[Problem details]:
Quote the material below exactly as written, from the first line to the line that holds "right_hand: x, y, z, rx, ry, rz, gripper", endpoints included.

[Available data]:
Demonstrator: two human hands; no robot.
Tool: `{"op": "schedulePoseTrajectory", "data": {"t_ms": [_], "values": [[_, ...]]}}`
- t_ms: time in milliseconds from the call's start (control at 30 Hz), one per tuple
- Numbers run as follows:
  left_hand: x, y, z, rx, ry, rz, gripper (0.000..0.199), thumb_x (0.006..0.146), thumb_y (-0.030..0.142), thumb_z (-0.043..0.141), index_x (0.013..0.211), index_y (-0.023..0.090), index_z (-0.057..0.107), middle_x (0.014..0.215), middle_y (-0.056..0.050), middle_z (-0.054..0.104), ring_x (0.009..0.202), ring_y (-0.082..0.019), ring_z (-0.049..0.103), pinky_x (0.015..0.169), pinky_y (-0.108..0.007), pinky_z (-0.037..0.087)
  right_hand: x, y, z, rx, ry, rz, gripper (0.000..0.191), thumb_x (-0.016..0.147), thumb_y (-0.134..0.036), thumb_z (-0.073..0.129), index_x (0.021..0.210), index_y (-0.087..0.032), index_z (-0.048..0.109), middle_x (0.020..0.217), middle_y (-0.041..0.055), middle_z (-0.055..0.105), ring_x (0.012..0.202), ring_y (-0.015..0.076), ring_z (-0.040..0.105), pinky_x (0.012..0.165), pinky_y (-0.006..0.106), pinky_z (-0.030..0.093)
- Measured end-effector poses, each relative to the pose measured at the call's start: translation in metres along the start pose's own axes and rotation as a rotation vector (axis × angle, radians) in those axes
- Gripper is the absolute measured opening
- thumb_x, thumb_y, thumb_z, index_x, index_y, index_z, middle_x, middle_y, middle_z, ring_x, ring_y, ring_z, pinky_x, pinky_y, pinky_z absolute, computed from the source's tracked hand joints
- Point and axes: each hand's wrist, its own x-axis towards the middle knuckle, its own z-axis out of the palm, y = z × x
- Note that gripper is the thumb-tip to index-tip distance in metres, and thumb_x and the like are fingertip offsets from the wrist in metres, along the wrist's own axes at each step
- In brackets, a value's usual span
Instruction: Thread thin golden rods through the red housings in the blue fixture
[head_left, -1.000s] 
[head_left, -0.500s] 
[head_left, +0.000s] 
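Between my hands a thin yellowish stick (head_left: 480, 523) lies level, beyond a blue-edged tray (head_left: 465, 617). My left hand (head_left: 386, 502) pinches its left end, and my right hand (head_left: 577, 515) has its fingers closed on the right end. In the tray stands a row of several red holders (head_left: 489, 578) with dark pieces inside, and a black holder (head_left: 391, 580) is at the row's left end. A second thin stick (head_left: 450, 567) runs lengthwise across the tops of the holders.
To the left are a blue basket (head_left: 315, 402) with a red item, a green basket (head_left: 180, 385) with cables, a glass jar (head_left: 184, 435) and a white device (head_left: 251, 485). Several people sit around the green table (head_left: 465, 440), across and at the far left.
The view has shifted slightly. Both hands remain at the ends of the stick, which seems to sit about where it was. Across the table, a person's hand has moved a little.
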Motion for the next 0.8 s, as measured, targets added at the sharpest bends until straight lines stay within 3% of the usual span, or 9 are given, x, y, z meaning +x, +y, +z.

[Reply]:
Demonstrator: two human hands; no robot.
Tool: `{"op": "schedulePoseTrajectory", "data": {"t_ms": [_], "values": [[_, ...]]}}`
- t_ms: time in milliseconds from the call's start (control at 30 Hz), one per tuple
- Numbers run as follows:
  left_hand: x, y, z, rx, ry, rz, gripper (0.000..0.199), thumb_x (0.006..0.146), thumb_y (-0.030..0.142), thumb_z (-0.043..0.141), index_x (0.013..0.211), index_y (-0.023..0.090), index_z (-0.057..0.107), middle_x (0.014..0.215), middle_y (-0.056..0.050), middle_z (-0.054..0.104), ring_x (0.009..0.202), ring_y (-0.082..0.019), ring_z (-0.049..0.103), pinky_x (0.015..0.169), pinky_y (-0.108..0.007), pinky_z (-0.037..0.087)
  right_hand: x, y, z, rx, ry, rz, gripper (0.000..0.191), thumb_x (-0.016..0.147), thumb_y (-0.134..0.036), thumb_z (-0.073..0.129), index_x (0.021..0.210), index_y (-0.087..0.032), index_z (-0.048..0.109), middle_x (0.020..0.217), middle_y (-0.041..0.055), middle_z (-0.055..0.105), ring_x (0.012..0.202), ring_y (-0.015..0.076), ring_z (-0.040..0.105), pinky_x (0.012..0.165), pinky_y (-0.006..0.106), pinky_z (-0.030..0.093)

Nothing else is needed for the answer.